STORED DATA:
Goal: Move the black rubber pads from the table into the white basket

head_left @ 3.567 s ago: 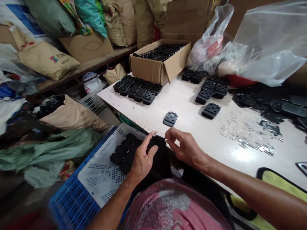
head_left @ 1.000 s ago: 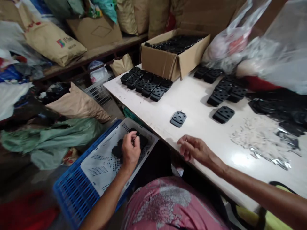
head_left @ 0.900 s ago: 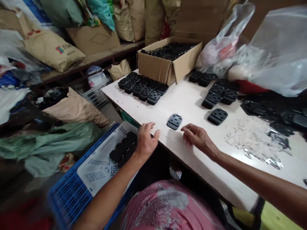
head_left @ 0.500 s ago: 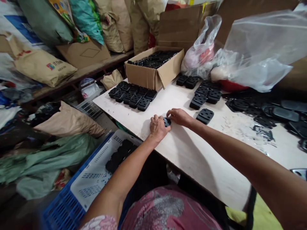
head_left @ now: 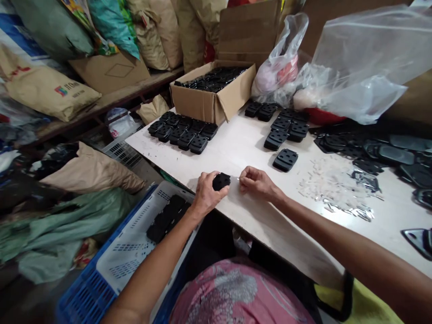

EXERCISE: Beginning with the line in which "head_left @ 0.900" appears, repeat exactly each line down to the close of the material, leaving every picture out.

OUTPUT FOR THIS EXERCISE:
head_left @ 0.900 s ago: 
head_left @ 0.500 s ago: 
head_left @ now: 

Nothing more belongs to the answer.